*** Opening of Given data ***
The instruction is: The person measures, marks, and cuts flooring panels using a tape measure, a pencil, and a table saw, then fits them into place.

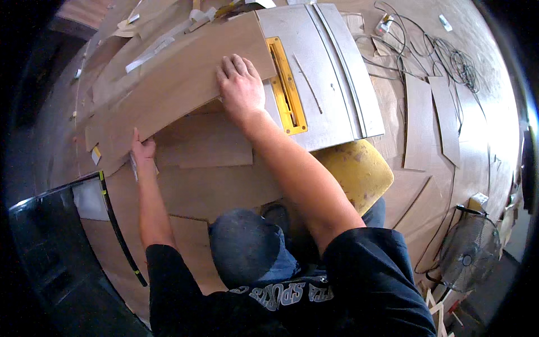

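Note:
A long brown thin wooden board (185, 73) lies slanting across the upper left, its right end resting on a grey metal table saw top (320, 73). At the board's near edge, toward its left part, my left hand (144, 150) grips it, thumb up and the other fingers partly hidden. My right hand (241, 87) lies on top of the board near its right end, fingers laid flat and slightly apart, thumb hidden. Just right of that end is the saw's yellow slotted insert plate (289, 92). A thin wood strip (307, 84) lies on the metal top.
A yellow panel (353, 171) juts out below the saw top. Cut board pieces (418, 123) and tangled cables (463, 67) lie on the floor at right. A fan (469, 253) stands lower right; a dark glossy panel (62, 247) stands lower left.

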The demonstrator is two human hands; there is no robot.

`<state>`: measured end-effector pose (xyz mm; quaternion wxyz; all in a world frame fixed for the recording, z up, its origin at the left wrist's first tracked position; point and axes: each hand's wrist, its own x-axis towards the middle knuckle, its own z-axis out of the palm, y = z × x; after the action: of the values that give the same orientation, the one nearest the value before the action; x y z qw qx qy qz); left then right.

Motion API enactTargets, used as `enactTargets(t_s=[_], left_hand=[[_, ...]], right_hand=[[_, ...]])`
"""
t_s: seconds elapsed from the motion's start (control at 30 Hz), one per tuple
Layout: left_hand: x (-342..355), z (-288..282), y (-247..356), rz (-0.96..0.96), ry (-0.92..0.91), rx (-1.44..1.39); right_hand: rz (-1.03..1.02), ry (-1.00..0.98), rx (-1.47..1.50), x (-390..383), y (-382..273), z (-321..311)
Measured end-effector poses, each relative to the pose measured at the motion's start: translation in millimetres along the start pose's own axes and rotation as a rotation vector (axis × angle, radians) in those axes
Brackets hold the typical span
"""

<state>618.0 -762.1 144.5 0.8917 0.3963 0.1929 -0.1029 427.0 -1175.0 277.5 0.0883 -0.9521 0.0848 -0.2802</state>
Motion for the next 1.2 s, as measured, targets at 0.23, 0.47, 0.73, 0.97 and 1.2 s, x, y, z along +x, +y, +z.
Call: enactTargets(t_s=[0.23,0.47,0.73,0.97,1.2], left_hand=[[4,-1,19,-0.063,0.004,0.129],[-10,9,9,0.013,0.035,0.094],[-8,20,9,0.025,0.157,0.124],[6,2,23,-0.01,0.008,0.117],[-12,18,21,0.016,0.082,0.137]], right_hand=[[0.042,0.019,0.04,-1,-2,-8],[0.052,0.026,0.051,-2,0,-9],[0.083,0.025,0.056,-6,0,-9],[0.078,0.016,0.069,-7,-1,-11],[0.077,0.007,0.062,-12,-1,-14]])
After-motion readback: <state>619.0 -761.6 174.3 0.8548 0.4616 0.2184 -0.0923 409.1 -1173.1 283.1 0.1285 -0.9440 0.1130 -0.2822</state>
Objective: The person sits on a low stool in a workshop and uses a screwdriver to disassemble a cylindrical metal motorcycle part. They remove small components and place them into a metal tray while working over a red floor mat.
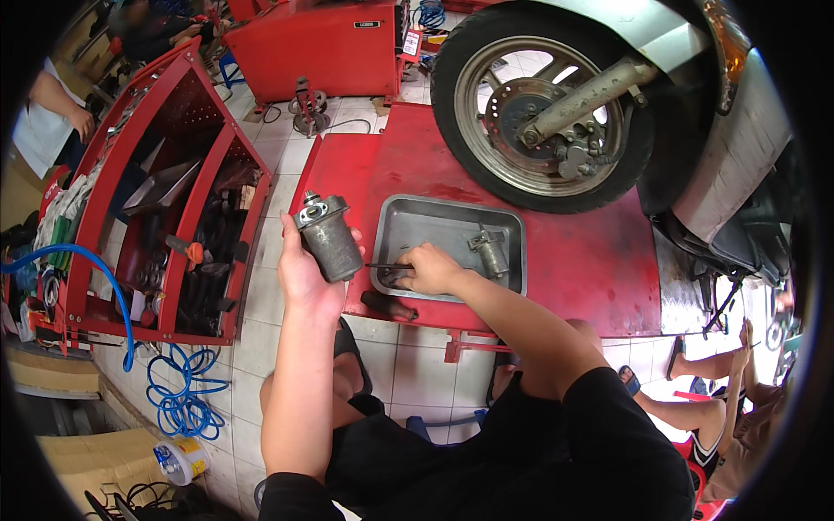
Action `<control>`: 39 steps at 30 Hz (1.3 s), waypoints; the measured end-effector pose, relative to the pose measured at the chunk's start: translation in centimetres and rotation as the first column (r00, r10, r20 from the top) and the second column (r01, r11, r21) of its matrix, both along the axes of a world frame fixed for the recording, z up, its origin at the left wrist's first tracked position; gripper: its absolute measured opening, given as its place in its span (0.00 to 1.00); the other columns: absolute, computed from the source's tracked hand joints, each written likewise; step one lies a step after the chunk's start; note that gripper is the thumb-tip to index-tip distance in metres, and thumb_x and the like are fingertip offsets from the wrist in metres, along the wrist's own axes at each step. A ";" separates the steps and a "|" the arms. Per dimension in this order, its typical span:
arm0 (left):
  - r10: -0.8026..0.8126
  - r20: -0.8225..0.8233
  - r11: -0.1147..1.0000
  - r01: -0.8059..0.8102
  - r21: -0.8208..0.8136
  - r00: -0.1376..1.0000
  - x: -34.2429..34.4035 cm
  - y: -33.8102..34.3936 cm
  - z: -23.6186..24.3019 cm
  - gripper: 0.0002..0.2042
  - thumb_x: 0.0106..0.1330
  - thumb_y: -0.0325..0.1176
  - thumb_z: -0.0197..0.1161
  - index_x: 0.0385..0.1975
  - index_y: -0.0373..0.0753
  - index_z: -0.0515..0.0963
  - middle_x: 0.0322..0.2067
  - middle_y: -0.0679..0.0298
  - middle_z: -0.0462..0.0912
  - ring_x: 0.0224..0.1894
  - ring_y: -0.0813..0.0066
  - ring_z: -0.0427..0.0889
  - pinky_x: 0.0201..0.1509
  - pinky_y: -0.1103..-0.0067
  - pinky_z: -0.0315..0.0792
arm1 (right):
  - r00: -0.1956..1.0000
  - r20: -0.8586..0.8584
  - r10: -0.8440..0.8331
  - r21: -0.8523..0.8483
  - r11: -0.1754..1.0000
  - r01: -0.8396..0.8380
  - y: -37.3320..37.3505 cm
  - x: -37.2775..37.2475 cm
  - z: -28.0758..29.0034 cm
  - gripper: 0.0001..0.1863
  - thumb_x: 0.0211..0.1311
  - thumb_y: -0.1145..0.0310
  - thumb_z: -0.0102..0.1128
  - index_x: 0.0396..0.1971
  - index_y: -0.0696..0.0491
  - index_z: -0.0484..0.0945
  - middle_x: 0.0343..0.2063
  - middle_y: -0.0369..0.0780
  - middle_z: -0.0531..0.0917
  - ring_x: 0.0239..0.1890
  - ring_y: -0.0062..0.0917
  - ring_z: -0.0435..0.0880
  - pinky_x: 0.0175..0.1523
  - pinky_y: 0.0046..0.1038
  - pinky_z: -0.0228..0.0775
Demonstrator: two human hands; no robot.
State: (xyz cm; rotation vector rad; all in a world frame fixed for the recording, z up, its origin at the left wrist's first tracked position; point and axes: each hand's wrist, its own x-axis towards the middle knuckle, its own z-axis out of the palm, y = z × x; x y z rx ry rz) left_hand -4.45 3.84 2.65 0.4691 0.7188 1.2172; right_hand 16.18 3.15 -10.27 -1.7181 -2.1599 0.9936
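Note:
My left hand (306, 276) is wrapped round a grey metal cylindrical housing (332, 243), tilted, with a flanged top and a round port. Over the left part of a metal tray (452, 293), my right hand (426, 267) has its fingers closed on a thin dark rod (382, 266) that points left toward the housing without plainly touching it. A smaller grey metal cylindrical part (492, 253) lies in the tray, right of my right hand. Below the tray's left corner, a dark-handled tool (387, 305) rests at the red platform's near edge.
The tray stands on a red platform (591, 278) beside a motorbike front wheel (460, 130). A red tool cart (248, 208) is on the left, with a coiled blue hose (178, 386) on the tiles. People are at the far left and on the right.

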 end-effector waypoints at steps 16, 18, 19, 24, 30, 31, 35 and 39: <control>-0.079 -0.075 0.996 0.076 -0.038 0.994 0.7 -0.7 0.2 0.37 0.78 0.63 0.30 0.48 0.34 0.78 0.27 0.54 0.83 0.29 0.65 0.82 0.37 0.71 0.78 | 0.974 0.022 -0.224 0.107 0.970 0.221 0.1 -1.4 -1.7 0.12 0.58 0.63 0.70 0.38 0.52 0.87 0.38 0.49 0.87 0.43 0.48 0.85 0.48 0.45 0.78; -0.120 -0.071 0.992 0.119 -0.031 0.990 0.8 -0.8 0.1 0.37 0.78 0.64 0.30 0.48 0.34 0.78 0.28 0.55 0.83 0.30 0.66 0.82 0.37 0.71 0.78 | 0.966 -0.001 -0.259 0.077 0.963 0.259 0.2 -1.1 -0.8 0.11 0.58 0.64 0.69 0.36 0.53 0.87 0.39 0.48 0.87 0.43 0.47 0.86 0.49 0.44 0.77; -0.143 -0.069 0.990 0.141 -0.027 0.987 0.9 -0.9 0.1 0.38 0.78 0.64 0.30 0.48 0.34 0.78 0.28 0.55 0.83 0.31 0.66 0.82 0.37 0.71 0.78 | 0.954 -0.045 -0.295 0.102 0.949 0.298 0.1 -0.6 -0.3 0.10 0.58 0.64 0.69 0.36 0.53 0.87 0.38 0.48 0.87 0.43 0.47 0.85 0.49 0.44 0.77; -0.209 -0.075 0.974 0.214 0.070 0.975 1.5 -1.3 -0.7 0.28 0.78 0.60 0.41 0.50 0.39 0.73 0.37 0.59 0.82 0.33 0.69 0.83 0.37 0.71 0.78 | 0.834 -0.383 -0.396 0.243 0.828 0.505 -1.8 2.1 4.9 0.09 0.57 0.66 0.71 0.35 0.53 0.87 0.22 0.39 0.83 0.22 0.27 0.78 0.31 0.32 0.70; -0.284 -0.146 0.942 0.304 0.142 0.948 4.6 -3.2 -1.4 0.22 0.79 0.53 0.48 0.57 0.40 0.67 0.40 0.58 0.82 0.34 0.68 0.84 0.38 0.72 0.79 | 0.708 -0.629 -0.321 0.185 0.822 0.538 -6.5 3.5 13.4 0.08 0.59 0.73 0.71 0.37 0.59 0.85 0.11 0.27 0.60 0.18 0.09 0.60 0.26 0.21 0.56; -0.304 -0.164 0.936 0.326 0.130 0.939 5.0 -3.6 -1.5 0.23 0.78 0.53 0.48 0.58 0.40 0.67 0.40 0.58 0.82 0.34 0.68 0.84 0.38 0.73 0.79 | 0.718 -0.647 -0.255 0.230 0.833 0.503 -6.9 3.7 13.7 0.09 0.59 0.75 0.70 0.38 0.60 0.84 0.10 0.26 0.57 0.19 0.08 0.62 0.28 0.21 0.59; -0.371 -0.174 0.919 0.388 0.075 0.912 6.4 -4.6 -2.5 0.24 0.77 0.54 0.50 0.59 0.38 0.65 0.40 0.58 0.81 0.36 0.69 0.84 0.41 0.74 0.79 | 0.819 -0.573 -0.020 0.513 0.771 0.378 -7.6 4.9 13.5 0.09 0.57 0.78 0.72 0.38 0.60 0.84 0.17 0.32 0.75 0.24 0.15 0.72 0.29 0.22 0.61; -0.356 -0.183 0.927 0.370 0.054 0.917 7.5 -5.2 -2.8 0.25 0.77 0.53 0.51 0.58 0.36 0.65 0.42 0.58 0.81 0.36 0.70 0.83 0.42 0.74 0.79 | 0.797 -0.604 0.023 0.503 0.786 0.358 -8.4 5.1 14.2 0.10 0.54 0.78 0.73 0.36 0.60 0.84 0.34 0.39 0.84 0.27 0.24 0.80 0.31 0.26 0.71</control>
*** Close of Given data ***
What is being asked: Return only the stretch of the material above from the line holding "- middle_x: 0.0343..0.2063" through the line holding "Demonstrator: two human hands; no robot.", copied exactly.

Solution for this problem:
  - middle_x: 0.0343..0.2063
  - middle_y: -0.0369..0.0780
  - middle_z: -0.0531..0.0917
  - ring_x: 0.0239..0.1890
  - ring_y: -0.0062..0.0917
  - ring_z: -0.0435..0.0880
  - pinky_x: 0.0175..0.1523
  - pinky_y: 0.0046..0.1038
  - pinky_z: -0.0228..0.0775
Demonstrator: two human hands; no robot.

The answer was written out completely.